# New Elite Dealership in Mt. Airy, NC



## JUMPMAN (Jun 5, 2005)

And here I thought it was MT when viewing the main AT page...:embara:

*New Elite Dealership in Mt*.... 
by sagecreek Today 01:47 PM


----------



## 3dbowmaster (Sep 16, 2005)

Does this mean that the bow company in your signature is going to change :darkbeer:


----------



## Deer30 (Oct 19, 2006)

3dbowmaster said:


> Does this mean that the bow company in your signature is going to change :darkbeer:


i hope so


----------



## sagecreek (Jul 15, 2003)

3dbowmaster said:


> Does this mean that the bow company in your signature is going to change :darkbeer:


More than likely. :angel:


----------



## 3dbowmaster (Sep 16, 2005)

sagecreek said:


> More than likely. :angel:



You're not going to talk Pinshooter into one of these are ya???
He definently needs something other than that ol' PSE:teeth:


----------



## NCBuckNBass (Mar 5, 2005)

Sweet...and good to know! Can I get a special one-off with Barney Fife's mug on the limbs? How bout that guy that was always throwing bricks? Ernest-t Bass was his name I think. Maybe an Otis target model too


----------



## sagecreek (Jul 15, 2003)

3dbowmaster said:


> You're not going to talk Pinshooter into one of these are ya???
> He definently needs something other than that ol' PSE:teeth:


Should be here in about 2 weeks. :secret:


----------



## sagecreek (Jul 15, 2003)

NCBuckNBass said:


> Sweet...and good to know! Can I get a special one-off with Barney Fife's mug on the limbs? How bout that guy that was always throwing bricks? Ernest-t Bass was his name I think. Maybe an Otis target model too


How many do you want of each?


----------



## archer58 in pa (Jan 3, 2007)

How do I get an Elite in PA.
Will a dealer ship one to me???
I really like the GTO.


----------



## sagecreek (Jul 15, 2003)

archer58 in pa said:


> How do I get an Elite in PA.
> Will a dealer ship one to me???
> I really like the GTO.


I think they can, but will have to check. Since you don't have a dealer close by, looks like you don't have a choice.


----------



## archer58 in pa (Jan 3, 2007)

I guess I'll check the web site and see if there's any info there.


----------



## Antihunter (May 5, 2005)

archer58 in pa said:


> How do I get an Elite in PA.
> Will a dealer ship one to me???
> I really like the GTO.


You can order them direct from Elite or find a dealer who will ship to you.I know Tuskbuster(sp) on here is a a Elite dealer who sales bows to areas where no dealers are located.


----------



## archer58 in pa (Jan 3, 2007)

Antihunter said:


> You can order them direct from Elite or find a dealer who will ship to you.I know Tuskbuster(sp) on here is a a Elite dealer who sales bows to areas where no dealers are located.



Thanks, I'll look him up.


----------



## pinshooter (Jun 11, 2004)

3dbowmaster said:


> You're not going to talk Pinshooter into one of these are ya???
> He definently needs something other than that ol' PSE:teeth:


Yep, ordered mine Friday, be here in about 5 weeks.


----------



## 3dbowmaster (Sep 16, 2005)

pinshooter said:


> Yep, ordered mine Friday, be here in about 5 weeks.

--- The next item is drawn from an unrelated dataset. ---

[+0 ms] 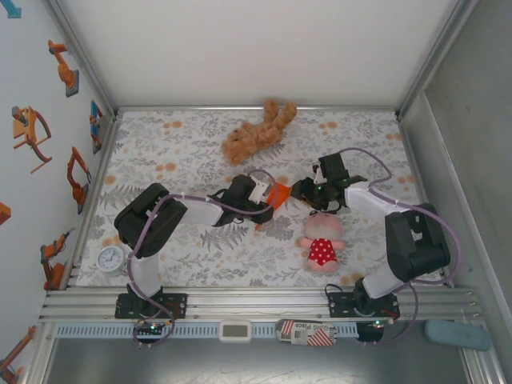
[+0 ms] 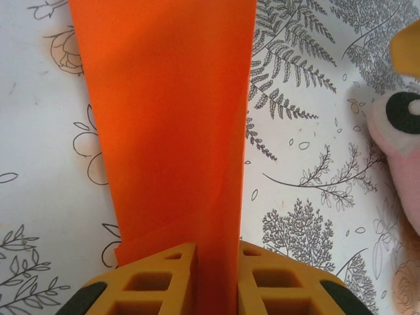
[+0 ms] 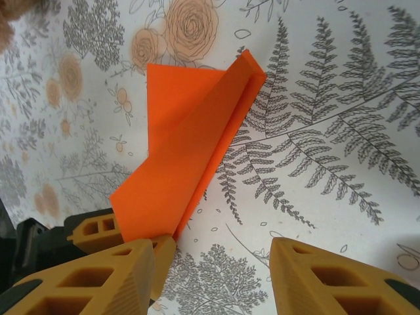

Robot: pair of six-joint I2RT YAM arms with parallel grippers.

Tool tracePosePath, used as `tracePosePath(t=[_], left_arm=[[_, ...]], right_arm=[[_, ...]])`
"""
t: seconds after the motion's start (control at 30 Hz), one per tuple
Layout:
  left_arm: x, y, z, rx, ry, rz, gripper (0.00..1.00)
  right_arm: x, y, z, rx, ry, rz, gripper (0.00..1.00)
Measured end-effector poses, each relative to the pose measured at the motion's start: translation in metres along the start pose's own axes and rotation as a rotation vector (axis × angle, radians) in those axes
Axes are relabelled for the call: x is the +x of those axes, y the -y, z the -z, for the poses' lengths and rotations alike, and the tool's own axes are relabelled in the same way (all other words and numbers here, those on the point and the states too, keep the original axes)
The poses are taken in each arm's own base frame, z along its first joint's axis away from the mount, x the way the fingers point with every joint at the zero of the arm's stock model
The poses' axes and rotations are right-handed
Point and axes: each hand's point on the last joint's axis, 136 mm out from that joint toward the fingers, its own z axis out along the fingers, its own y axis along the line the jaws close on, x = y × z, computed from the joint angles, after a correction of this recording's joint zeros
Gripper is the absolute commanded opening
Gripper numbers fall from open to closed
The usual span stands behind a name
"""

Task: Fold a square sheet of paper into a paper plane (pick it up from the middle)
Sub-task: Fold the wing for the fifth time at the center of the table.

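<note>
Above the fern-print table (image 1: 184,256), left tool (image 2: 216,252) clamps the paper plane (image 2: 164,118) at its edge; right tool (image 3: 216,256) gapes alongside.

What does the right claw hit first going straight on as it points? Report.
Most likely the folded orange paper, pinched in the left claw just ahead of the right claw; depth is unclear, so possibly the tablecloth beneath.

Paper plane (image 1: 278,195) sitting mid-table between left gripper (image 1: 269,201) and right gripper (image 1: 304,191); plush bear (image 1: 258,132) lying behind it, doll (image 1: 322,242) lying before it, rightward.
</note>
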Motion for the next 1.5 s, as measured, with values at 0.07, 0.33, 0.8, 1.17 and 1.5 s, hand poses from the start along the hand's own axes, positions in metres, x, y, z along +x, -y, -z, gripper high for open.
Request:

I knew you couldn't resist the temptation:darkbeer:


----------



## amarchery (Nov 28, 2007)

*Congrats*

Nice line of bows. Very nice.

I am not real familiar with the product or reputation but if they perform as well as they look it is a good one.

MJ


----------



## pinshooter (Jun 11, 2004)

3dbowmaster said:


> I knew you couldn't resist the temptation:darkbeer:



How many do you want? :wink:


----------



## sagecreek (Jul 15, 2003)

pinshooter said:


> How many do you want? :wink:


Knowing Big D, it will be 2 or 3 before the year is out.


----------



## pinshooter (Jun 11, 2004)

I'd like to also see the XL thats coming in. 60lb peak weight, should be great for 3d.


----------



## Olink (Jan 10, 2003)

archer58 in pa said:


> How do I get an Elite in PA.
> Will a dealer ship one to me???
> I really like the GTO.


There are 8 dealers listed on the Elite website that are in PA.


----------



## 3dbowmaster (Sep 16, 2005)

sagecreek said:


> Knowing Big D, it will be 2 or 3 before the year is out.


No Elites for me. :wink:
They look too much like a High Country

Come to think of it, they look like a Bowtech
Mathews

Well atleast they don't look like a Hoyt though:thumbs_up

You know anybody thats got a Conquest 4 for sale???:thumbs_up
I believe I'll shoot a Mathews this year....:wink:, well atleast for a week or 2 anyways. Looks like ya'll need a Mathews Shooter at Robby's now... Oh yeah, I forgot about Brandon, umhhh he don't count anyways..


----------



## sagecreek (Jul 15, 2003)

3dbowmaster said:


> No Elites for me. :wink:
> They look too much like a High Country
> 
> Come to think of it, they look like a Bowtech
> ...



I think you would make a nice addition to the team. 

You and Todd can race to see who buys the most bows in a year. 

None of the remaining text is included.